#### What needs to be done
Give the data below again exactly as written, but without the pictures.

#### Data
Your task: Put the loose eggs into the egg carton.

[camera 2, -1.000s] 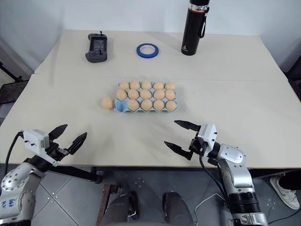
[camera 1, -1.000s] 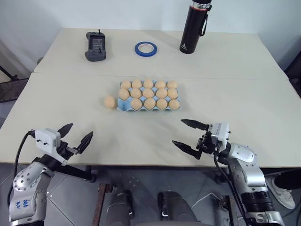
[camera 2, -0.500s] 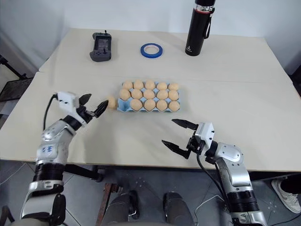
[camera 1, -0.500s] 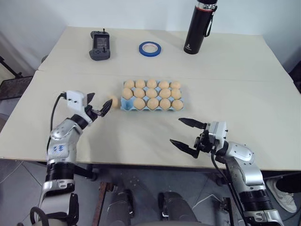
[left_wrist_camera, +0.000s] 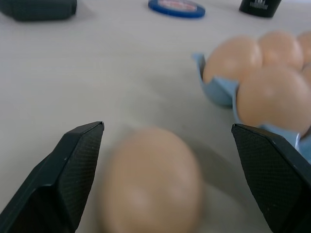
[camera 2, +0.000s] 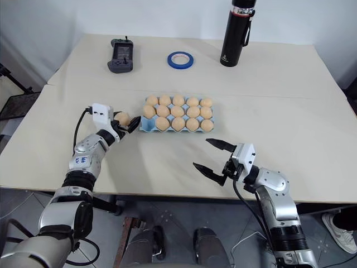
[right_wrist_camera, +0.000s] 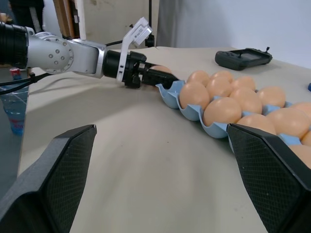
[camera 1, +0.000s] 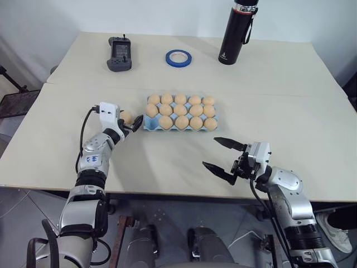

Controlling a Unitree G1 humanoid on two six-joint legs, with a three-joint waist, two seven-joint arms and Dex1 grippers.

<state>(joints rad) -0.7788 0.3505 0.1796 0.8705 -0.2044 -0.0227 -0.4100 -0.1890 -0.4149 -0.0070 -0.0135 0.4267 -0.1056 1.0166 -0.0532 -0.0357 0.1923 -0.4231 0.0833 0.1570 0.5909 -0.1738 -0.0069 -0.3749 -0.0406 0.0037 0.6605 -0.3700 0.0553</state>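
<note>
Egg [camera 1: 126,116] lies loose on the table just beside the carton [camera 1: 179,125], between the left hand's [camera 1: 129,124] parted fingers. Right hand [camera 1: 222,154], fingers wide apart and holding nothing, hangs well away near the table's front edge.

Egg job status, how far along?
Done: fourteen eggs sit in the egg carton; its front-left cup is empty. In hand: left gripper fingers open around the last loose egg, not closed. Left: grasp and place it. Right gripper open, idle.
</note>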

#### Task solution
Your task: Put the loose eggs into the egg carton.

[camera 2, -1.000s] 
[camera 1, -1.000s] 
[camera 2, -0.500s] 
[camera 1, -0.500s] 
[left_wrist_camera, +0.000s] 
[camera 2, +0.000s] 
[right_wrist_camera, +0.000s] 
[camera 1, +0.000s] 

Controlling a Unitree G1 humanoid on two six-joint legs, with a three-joint waist, two seven-joint arms and Dex1 grippers.

<state>(joints rad) -0.7788 0.3505 0.1796 0.8705 -0.2044 -0.0227 -0.4100 -0.1890 -0.4149 -0.0070 -0.0135 0.4267 -0.1056 1.0166 -0.0532 -0.0357 0.1923 -0.4231 0.0833 0.1570 0.5909 -0.1738 -0.0069 -0.3749 -0.0406 0.0037 0.6605 -0.3700 0.0553</state>
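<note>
Egg [camera 1: 126,116] lies loose on the table just beside the carton [camera 1: 179,125], between the left hand's [camera 1: 129,124] parted fingers. Right hand [camera 1: 222,154], fingers wide apart and holding nothing, hangs well away near the table's front edge.

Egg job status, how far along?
Done: fourteen eggs sit in the egg carton; its front-left cup is empty. In hand: left gripper fingers open around the last loose egg, not closed. Left: grasp and place it. Right gripper open, idle.
</note>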

There's nothing more to this exercise.